- What you have to do -
An exact repetition of the data is required; no picture should appear in it.

——

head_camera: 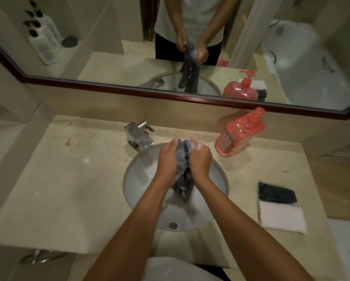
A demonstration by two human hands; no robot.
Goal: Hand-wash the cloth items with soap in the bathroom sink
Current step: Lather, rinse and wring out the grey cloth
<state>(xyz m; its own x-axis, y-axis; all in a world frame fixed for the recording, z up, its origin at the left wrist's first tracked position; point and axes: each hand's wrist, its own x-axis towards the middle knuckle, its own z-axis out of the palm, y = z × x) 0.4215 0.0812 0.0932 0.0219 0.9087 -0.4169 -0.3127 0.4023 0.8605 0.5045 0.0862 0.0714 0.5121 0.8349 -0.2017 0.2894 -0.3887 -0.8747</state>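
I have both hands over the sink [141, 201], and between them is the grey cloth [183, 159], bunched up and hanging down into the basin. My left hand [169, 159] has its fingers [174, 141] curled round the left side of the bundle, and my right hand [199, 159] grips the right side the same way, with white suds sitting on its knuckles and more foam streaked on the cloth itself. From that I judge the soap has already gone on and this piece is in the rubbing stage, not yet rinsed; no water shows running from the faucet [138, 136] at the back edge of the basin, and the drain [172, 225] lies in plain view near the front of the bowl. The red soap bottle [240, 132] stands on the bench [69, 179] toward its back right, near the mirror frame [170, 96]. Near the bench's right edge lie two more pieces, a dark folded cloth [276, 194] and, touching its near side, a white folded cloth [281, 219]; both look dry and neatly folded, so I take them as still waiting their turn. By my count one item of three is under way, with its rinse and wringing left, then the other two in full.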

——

- Written solution -
head_camera: 
A demonstration by two human hands; no robot.
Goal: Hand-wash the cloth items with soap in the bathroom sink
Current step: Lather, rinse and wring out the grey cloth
<state>(xyz m; its own x-axis, y-axis; all in a world frame fixed for the recording, z up, its origin at the left wrist's first tracked position; point and axes: each hand's wrist, its own x-axis towards the middle knuckle, its own z-axis out of the palm, y = z × x) 0.4215 0.0812 0.0932 0.0219 0.9087 -0.4169 -0.3127 0.4023 0.8605 0.5045 0.0862 0.0714 0.5121 0.8349 -0.2017 0.2894 -0.3887 -0.8747</state>
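I have both hands over the sink [141, 201], and between them is the grey cloth [183, 159], bunched up and hanging down into the basin. My left hand [169, 159] has its fingers [174, 141] curled round the left side of the bundle, and my right hand [199, 159] grips the right side the same way, with white suds sitting on its knuckles and more foam streaked on the cloth itself. From that I judge the soap has already gone on and this piece is in the rubbing stage, not yet rinsed; no water shows running from the faucet [138, 136] at the back edge of the basin, and the drain [172, 225] lies in plain view near the front of the bowl. The red soap bottle [240, 132] stands on the bench [69, 179] toward its back right, near the mirror frame [170, 96]. Near the bench's right edge lie two more pieces, a dark folded cloth [276, 194] and, touching its near side, a white folded cloth [281, 219]; both look dry and neatly folded, so I take them as still waiting their turn. By my count one item of three is under way, with its rinse and wringing left, then the other two in full.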

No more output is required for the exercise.